CSC4030: Introduction to Machine Learning

Supervised learning trains a model on labeled data, where each training example includes both the input features and the correct output (label). The model learns a mapping from inputs to outputs and generalizes that mapping to predict labels for new, unseen inputs. Examples include predicting house prices from square footage and location (regression) or classifying emails as spam or not spam (classification). Unsupervised learning works with unlabeled data: the model receives only input features and must discover structure on its own. Common tasks include clustering (grouping similar customers for market segmentation), dimensionality reduction (compressing high-dimensional data for visualization or preprocessing), and anomaly detection (identifying unusual transactions that might indicate fraud). The practical difference is data availability: supervised learning requires someone to label the training data, which is expensive and time-consuming for large datasets. Unsupervised learning works with raw data but cannot make predictions in the same way.

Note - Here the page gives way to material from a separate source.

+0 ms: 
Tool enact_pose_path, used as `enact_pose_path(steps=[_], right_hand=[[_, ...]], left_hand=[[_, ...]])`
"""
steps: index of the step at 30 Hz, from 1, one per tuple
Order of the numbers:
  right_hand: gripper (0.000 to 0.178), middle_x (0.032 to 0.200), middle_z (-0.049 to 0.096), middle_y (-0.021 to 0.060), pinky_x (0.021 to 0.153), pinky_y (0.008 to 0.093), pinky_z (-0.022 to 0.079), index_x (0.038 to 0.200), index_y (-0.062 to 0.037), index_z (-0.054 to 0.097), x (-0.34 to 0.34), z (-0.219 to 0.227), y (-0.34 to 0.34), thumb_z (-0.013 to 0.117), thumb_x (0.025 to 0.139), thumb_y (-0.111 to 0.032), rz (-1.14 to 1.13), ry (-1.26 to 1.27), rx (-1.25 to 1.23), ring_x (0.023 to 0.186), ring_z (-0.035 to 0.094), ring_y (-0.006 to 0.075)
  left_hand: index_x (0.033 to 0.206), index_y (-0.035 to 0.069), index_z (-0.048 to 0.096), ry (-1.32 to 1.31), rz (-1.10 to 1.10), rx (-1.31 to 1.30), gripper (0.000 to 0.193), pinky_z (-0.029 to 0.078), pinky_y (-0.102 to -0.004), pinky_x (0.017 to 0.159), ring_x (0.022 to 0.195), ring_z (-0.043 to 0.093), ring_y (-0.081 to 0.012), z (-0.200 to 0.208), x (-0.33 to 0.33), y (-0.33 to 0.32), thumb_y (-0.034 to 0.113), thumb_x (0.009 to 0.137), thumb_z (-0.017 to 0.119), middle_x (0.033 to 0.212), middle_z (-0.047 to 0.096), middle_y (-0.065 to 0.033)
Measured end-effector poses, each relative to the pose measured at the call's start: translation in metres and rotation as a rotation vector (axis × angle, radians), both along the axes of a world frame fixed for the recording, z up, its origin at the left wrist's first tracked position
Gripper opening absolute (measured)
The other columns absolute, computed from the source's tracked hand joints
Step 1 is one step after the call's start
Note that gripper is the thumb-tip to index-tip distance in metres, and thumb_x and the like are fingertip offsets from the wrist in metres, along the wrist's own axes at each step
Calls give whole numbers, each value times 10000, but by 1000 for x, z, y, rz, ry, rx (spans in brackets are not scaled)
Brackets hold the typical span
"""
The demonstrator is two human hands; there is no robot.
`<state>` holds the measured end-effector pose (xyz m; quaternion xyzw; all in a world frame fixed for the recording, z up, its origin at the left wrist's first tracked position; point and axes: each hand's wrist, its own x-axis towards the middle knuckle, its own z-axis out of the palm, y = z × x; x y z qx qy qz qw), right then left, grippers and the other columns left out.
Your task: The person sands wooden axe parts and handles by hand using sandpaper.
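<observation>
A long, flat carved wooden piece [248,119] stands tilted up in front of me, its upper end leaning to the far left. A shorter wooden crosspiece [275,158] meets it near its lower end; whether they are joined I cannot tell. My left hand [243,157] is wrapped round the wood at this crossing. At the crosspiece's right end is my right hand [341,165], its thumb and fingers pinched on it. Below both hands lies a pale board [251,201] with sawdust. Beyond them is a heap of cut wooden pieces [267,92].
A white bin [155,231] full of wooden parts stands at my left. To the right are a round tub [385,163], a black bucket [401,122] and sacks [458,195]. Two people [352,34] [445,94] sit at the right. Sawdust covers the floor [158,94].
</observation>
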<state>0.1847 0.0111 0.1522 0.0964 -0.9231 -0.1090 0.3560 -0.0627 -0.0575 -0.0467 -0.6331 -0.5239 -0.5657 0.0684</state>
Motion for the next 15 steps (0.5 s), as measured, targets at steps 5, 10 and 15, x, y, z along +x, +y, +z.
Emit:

Many real-world ML systems combine both: use unsupervised methods to discover structure and create features, then feed those features into a supervised model for prediction.

Overfitting occurs when a model learns the training data too well, capturing noise and random fluctuations rather than the underlying pattern. An overfit model achieves high accuracy on training data but performs poorly on new, unseen data because it has memorized specific training examples rather than learning generalizable rules. Think of a student who memorizes every practice exam answer but cannot solve a slightly different problem on the real exam. Preventing overfitting involves several strategies: using more training data (the most effective remedy when feasible), applying regularization (L1/Lasso adds a penalty proportional to the absolute value of weights, pushing some to zero; L2/Ridge adds a penalty proportional to the square of weights, shrinking all weights toward zero), using dropout in neural networks (randomly deactivating neurons during training to prevent co-adaptation), applying early stopping (monitoring validation loss during training and stopping when it begins to increase even as training loss continues to decrease), and using cross-validation to get a more reliable estimate of model performance. The bias-variance trade-off is the underlying framework: overfitting means high variance (model is too sensitive to training data), underfitting means high bias (model is too simple to capture the pattern), and the goal is to find the right model complexity that minimizes total error.

Backpropagation is the algorithm that computes how much each weight in a neural network contributed to the prediction error, so that gradient descent can adjust the weights to reduce that error. It works in two phases. In the forward pass, input data flows through the network layer by layer: each neuron computes a weighted sum of its inputs, adds a bias, applies an activation function, and passes the result to the next layer. At the output layer, the loss function compares the network's prediction to the true label and produces a single error value. In the backward pass, backpropagation applies the chain rule of calculus to compute the gradient (partial derivative) of the loss with respect to each weight in the network, starting from the output layer and working backward to the input layer. Each weight's gradient tells you how much a small change in that weight would change the loss. The optimizer (SGD, Adam, or another variant) then updates each weight by subtracting a fraction (the learning rate) of its gradient, nudging the network toward lower loss. This process repeats for many iterations (epochs) over the training data. The key insight is that the chain rule makes gradient computation tractable even in deep networks with millions of parameters, because each layer's gradient depends only on the layer above it.

A simple train/test split divides data into two parts: train the model on one, evaluate on the other. The problem is that a single split can be misleading. If the test set happens to contain easy examples, the model looks better than it is; if it contains hard examples, the model looks worse. The performance estimate has high variance depending on which examples end up in which set. K-fold cross-validation addresses this by dividing the data into k equal parts (folds), training the model k times (each time using k-1 folds for training and 1 fold for testing), and averaging the k performance scores. This produces a more reliable estimate because every example serves as both training and test data across the k iterations. Common choices are k=5 or k=10. Stratified k-fold ensures that each fold preserves the class distribution of the full dataset, which is important for imbalanced datasets where one class is rare. Leave-one-out cross-validation (k equals the number of samples) provides the lowest bias estimate but is computationally expensive for large datasets. In CSC4030, cross-validation is the standard method for model comparison: when deciding between a random forest and a gradient boosting model, you compare their cross-validated scores rather than single train/test scores to make a more trustworthy decision.